Binomial Parametric Classification Algorithm

From GM-RKB
Jump to navigation Jump to search

A Binomial Parametric Classification Algorithm is a parametric regression algorithm that is a supervised binary classification algorithm.



References

2014

  • (Wikipedia, 2014) ⇒ http://en.wikipedia.org/wiki/binomial_regression Retrieved:2014-11-10.
    • In statistics, binomial regression is a technique in which the response (often referred to as Y) is the result of a series of Bernoulli trials, or a series of one of two possible disjoint outcomes (traditionally denoted "success" or 1, and "failure" or 0). In binomial regression, the probability of a success is related to explanatory variables: the corresponding concept in ordinary regression is to relate the mean value of the unobserved response to explanatory variables.
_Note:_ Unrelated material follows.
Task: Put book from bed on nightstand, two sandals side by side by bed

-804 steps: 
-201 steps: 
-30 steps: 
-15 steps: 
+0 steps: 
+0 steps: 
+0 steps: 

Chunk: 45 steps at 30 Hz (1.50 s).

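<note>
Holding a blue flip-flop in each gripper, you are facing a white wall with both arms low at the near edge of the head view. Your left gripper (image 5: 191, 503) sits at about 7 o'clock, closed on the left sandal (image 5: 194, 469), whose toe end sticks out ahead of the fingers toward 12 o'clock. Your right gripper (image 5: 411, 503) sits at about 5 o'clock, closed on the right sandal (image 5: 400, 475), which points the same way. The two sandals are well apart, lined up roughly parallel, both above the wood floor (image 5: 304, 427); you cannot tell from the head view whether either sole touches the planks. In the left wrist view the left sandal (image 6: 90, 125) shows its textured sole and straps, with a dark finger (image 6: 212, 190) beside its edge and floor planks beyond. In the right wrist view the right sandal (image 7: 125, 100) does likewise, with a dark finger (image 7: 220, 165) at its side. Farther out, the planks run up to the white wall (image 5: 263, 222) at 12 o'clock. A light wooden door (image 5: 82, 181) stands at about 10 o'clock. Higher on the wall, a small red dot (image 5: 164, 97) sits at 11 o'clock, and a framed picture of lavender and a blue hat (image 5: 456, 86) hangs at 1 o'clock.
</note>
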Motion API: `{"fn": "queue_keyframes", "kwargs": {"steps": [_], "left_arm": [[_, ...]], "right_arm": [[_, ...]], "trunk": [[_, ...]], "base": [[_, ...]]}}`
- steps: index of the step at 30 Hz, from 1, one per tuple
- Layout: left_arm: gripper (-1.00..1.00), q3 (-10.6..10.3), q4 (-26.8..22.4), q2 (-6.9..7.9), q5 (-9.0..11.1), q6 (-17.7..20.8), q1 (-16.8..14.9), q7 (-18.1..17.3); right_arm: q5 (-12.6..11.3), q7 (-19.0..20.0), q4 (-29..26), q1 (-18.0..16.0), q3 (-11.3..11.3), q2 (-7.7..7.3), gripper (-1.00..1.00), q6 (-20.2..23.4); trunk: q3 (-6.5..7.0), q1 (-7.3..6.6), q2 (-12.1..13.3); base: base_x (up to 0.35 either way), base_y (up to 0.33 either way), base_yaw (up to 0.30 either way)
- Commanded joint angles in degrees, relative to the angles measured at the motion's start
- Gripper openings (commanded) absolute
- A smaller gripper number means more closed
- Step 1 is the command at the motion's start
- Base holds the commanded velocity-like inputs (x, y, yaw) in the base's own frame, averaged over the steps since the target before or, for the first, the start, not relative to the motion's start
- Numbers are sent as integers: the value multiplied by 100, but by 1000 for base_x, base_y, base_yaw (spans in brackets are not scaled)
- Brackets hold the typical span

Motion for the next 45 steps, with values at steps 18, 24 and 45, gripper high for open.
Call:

      Binomial regression models are essentially the same as binary choice models, one type of discrete choice model. The primary difference is in the theoretical motivation: Discrete choice models are motivated using utility theory so as to handle various types of correlated and uncorrelated choices, while binomial regression models are generally described in terms of the generalized linear model, an attempt to generalize various types of linear regression models. As a result, discrete choice models are usually described primarily with a latent variable indicating the "utility" of making a choice, and with randomness introduced through an error variable distributed according to a specific probability distribution. Note that the latent variable itself is not observed, only the actual choice, which is assumed to have been made if the net utility was greater than 0. Binary regression models, however, dispense with both the latent and error variable and assume that the choice itself is a random variable, with a link function that transforms the expected value of the choice variable into a value that is then predicted by the linear predictor. It can be shown that the two are equivalent, at least in the case of binary choice models: the link function corresponds to the quantile function of the distribution of the error variable, and the inverse link function to the cumulative distribution function (CDF) of the error variable. The latent variable has an equivalent if one imagines generating a uniformly distributed number between 0 and 1, subtracting from it the mean (in the form of the linear predictor transformed by the inverse link function), and inverting the sign. One then has a number whose probability of being greater than 0 is the same as the probability of success in the choice variable, and can be thought of as a latent variable indicating whether a 0 or 1 was chosen.

      In machine learning, binomial regression is considered a special case of probabilistic classification, and thus a generalization of binary classification.